Je faisais un trou dans le jour qui naissait. Je ne savais pas que les questions existaient. J’ouvrais en vitesse la bouche pour manger le temps qui me tombait dessus.
Une semaine plus tard, des perce-neige, des touffes de pissenlits bravaient le ciel de Rivière-du-Chagrin. Rivière-du-Chagrin, là où j’ai fait un trou dans le monde avec mon paquet de viande sale et bourré de cris.
Mon père me raconta qu’il m’avait plongé dans le corps fumant de l’orignal pour me réchauffer. Et ma mère, en l’écoutant, avait souri dans son silence gêné. Et j’ai demandé pourquoi la rivière où j’étais né portait-elle un nom rempli de larmes? Et ma mère me raconta qu’au siècle dernier, une jeune fille appelée Béatrice s’était jetée dedans. Depuis, on entendait les pleurs de son enfant mort-né monter à la surface de l’eau. Depuis, la rivière se gonflait de chagrin.
Moi, je possédais le bonheur d’être un enfant flambant neuf en équilibre sur le monde dans les bras de sa mère.
Oui, je suis apparu, avant la dégelée, sur une route bloquée par le cadavre d’un orignal.
On me baptisa Joseph Ariel. Peu à peu, je me mis à ressembler à mon nom. On m’enseigna des commandements, mes chemises d’école amidonnées les apprenaient par cœur. Je buvais en cachette du café pour grandir plus vite. Je regardais derrière la fenêtre du salon les autos devenir plus grosses. Leurs phares lisaient dans le brouillard.
J’apprenais, la tête penchée, à écrire, à compter, à prier, je regardais par la fenêtre de la classe l’azur se décolorer.
Le jour de mes sept ans, mon père m’offrit une montre, il l’enchaîna à mon poignet.
Peu à peu, je me mis à ressembler à mon visage. Je connaissais l’imparfait. J’aimais les mots, je leur mettais des s quand ils étaient nombreux, j’accordais les verbes quand ils se querellaient. Je rêvais de dictionnaires. Je me bourrais de réglisse, de lunes de miel, de caramels, mes dents de lait s’effritaient comme du sucre. Un dentiste m’en arracha sept d’un coup, je comptais mes caillots de sang, j’apprenais l’indifférence.
J’aimais l’orage, l’odeur des vers de terre, la terrifiante forêt. Je me battais avec mes camarades, j’aimais voir leur sang sur le trottoir. Le ciel de Rivière-du-Chagrin fuyait dans les gouttières. Le temps tombait sur mes cils étonnés.

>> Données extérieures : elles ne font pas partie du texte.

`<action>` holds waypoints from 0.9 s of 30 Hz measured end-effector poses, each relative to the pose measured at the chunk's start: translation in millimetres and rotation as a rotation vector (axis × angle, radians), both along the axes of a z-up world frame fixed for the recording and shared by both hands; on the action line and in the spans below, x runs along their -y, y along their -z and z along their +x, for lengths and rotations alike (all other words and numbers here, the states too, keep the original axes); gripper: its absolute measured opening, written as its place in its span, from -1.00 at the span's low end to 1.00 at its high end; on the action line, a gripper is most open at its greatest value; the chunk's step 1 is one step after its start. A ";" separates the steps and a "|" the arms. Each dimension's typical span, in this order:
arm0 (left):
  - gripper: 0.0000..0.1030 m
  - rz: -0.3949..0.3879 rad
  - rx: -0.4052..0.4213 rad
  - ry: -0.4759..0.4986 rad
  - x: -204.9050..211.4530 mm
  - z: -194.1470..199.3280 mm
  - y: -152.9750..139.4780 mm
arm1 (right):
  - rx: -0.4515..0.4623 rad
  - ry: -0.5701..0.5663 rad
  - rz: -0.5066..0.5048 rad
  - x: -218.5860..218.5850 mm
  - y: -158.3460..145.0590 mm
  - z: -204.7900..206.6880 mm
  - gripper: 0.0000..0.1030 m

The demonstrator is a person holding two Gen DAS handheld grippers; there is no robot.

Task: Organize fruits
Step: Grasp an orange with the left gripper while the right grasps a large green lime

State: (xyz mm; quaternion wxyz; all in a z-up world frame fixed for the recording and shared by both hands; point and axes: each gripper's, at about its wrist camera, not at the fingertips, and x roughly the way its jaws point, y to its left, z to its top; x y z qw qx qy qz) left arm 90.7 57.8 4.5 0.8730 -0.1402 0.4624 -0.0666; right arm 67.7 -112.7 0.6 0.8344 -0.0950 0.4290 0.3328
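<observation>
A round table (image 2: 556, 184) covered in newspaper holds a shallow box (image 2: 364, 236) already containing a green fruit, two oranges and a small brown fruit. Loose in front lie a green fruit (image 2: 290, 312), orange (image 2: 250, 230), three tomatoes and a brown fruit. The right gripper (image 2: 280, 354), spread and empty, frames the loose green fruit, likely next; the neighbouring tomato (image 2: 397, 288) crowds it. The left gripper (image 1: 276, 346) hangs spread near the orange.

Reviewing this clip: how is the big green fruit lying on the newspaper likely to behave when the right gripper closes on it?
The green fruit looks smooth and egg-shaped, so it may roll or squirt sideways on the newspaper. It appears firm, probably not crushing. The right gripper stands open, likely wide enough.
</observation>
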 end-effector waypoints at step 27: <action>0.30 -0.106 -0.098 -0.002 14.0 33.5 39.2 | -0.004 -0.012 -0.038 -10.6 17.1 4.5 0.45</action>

Je récitais le catéchisme, langue étrangère sonnant dans mon crâne comme une cloche de tourmente.
À Noël, sous le sapin, j’entourais Jésus de paille, dialoguais avec le bœuf, l’âne, recollais Joseph qui avait perdu sa tête de plâtre.
Je servais la messe, sculpté en enfant de chœur. J’aidais le prêtre à boutonner sa soutane. Je chantais avec lui des litanies en latin. J’allumais les longs cierges de l’église. J’observais avec dégoût les adultes agenouillés, la langue sortie comme un poisson hors de l’eau, en attente de recevoir le corps du Christ.
Je pressentais, en flairant leurs bouches ouvertes, tout ce qui grouillait et pourrissait au fond de leurs corps. Après la messe, en cachette, pour calmer ma faim d’absolu, je croquais des hosties dans la sacristie, m’imaginant pour les recevoir un deuxième estomac à l’épreuve de la corruption. Il n’était pas question que je digère le Fils de Dieu avec mon repas de la veille. Le ventre gonflé de Christ, je marchais comme un cosmonaute de peur que ce paquet de vie sanctifiée ne me sorte par tous les trous du corps. Je flottais dans le mystère de la chair sans que mon cerveau ait son mot à dire.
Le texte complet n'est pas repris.